MATTERS REGARDING THE MASTER SERVICER, THE SPECIAL SERVICER, THE MANAGER AND US
Unless we specify otherwise in the related prospectus supplement, no
master servicer, special servicer or manager for any of our trusts may resign
from its obligations in that capacity, except upon--
o the appointment of, and the acceptance of that appointment by, a
successor to the resigning party and receipt by the related trustee of
written confirmation from each applicable rating agency that the
resignation and appointment will not result in a withdrawal or downgrade
of any rating assigned by that rating agency to any class of certificates
of the related series, or
o a determination that those obligations are no longer permissible under
applicable law or are in material conflict by reason of applicable law
with any other activities carried on by the resigning party.
In general, no resignation will become effective until the related trustee
or other successor has assumed the obligations and duties of the resigning
master servicer, special servicer or manager, as the case may be.

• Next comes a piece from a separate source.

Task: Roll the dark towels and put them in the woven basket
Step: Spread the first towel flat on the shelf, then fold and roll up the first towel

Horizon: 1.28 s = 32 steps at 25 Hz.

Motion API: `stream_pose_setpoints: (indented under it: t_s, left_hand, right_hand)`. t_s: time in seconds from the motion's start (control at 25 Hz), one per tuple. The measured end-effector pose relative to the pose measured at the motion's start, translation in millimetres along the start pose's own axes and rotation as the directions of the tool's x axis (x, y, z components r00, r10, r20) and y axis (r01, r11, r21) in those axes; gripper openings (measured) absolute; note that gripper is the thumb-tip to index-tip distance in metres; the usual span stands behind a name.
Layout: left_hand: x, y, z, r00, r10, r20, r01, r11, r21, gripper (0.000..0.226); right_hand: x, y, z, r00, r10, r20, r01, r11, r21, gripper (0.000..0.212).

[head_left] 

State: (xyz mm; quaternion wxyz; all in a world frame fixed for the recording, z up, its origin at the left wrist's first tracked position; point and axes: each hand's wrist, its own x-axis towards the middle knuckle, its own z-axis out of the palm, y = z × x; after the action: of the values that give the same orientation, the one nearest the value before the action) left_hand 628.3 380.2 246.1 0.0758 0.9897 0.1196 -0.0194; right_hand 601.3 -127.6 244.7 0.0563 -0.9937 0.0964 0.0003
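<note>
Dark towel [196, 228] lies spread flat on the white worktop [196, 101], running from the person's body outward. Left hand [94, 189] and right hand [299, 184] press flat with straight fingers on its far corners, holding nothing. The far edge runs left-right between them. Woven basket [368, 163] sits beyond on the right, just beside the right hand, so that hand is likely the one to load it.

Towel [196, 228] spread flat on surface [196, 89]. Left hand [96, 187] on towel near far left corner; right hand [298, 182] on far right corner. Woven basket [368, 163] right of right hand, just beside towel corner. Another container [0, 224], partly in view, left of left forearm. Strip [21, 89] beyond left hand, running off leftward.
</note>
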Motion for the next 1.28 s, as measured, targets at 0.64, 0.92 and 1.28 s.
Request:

With respect to each series of offered certificates, we and the related
master servicer, special servicer and/or manager, if any, will, in each case,
be obligated to perform only those duties specifically required under the
related Governing Document.
In no event will we, any master servicer, special servicer or manager for
one of our trusts, or any of our or their respective members, managers,
directors, officers, employees or agents, be under any liability to that trust
or the related certificateholders for any action taken, or not taken, in good
faith under the related Governing Document or for errors in judgment. Neither
we nor any of those other persons or entities will be protected, however,
against any liability that would otherwise be imposed by reason of
o willful misfeasance, bad faith or gross negligence in the performance of
obligations or duties under the Governing Document for any series of
offered certificates, or
o reckless disregard of those obligations and duties.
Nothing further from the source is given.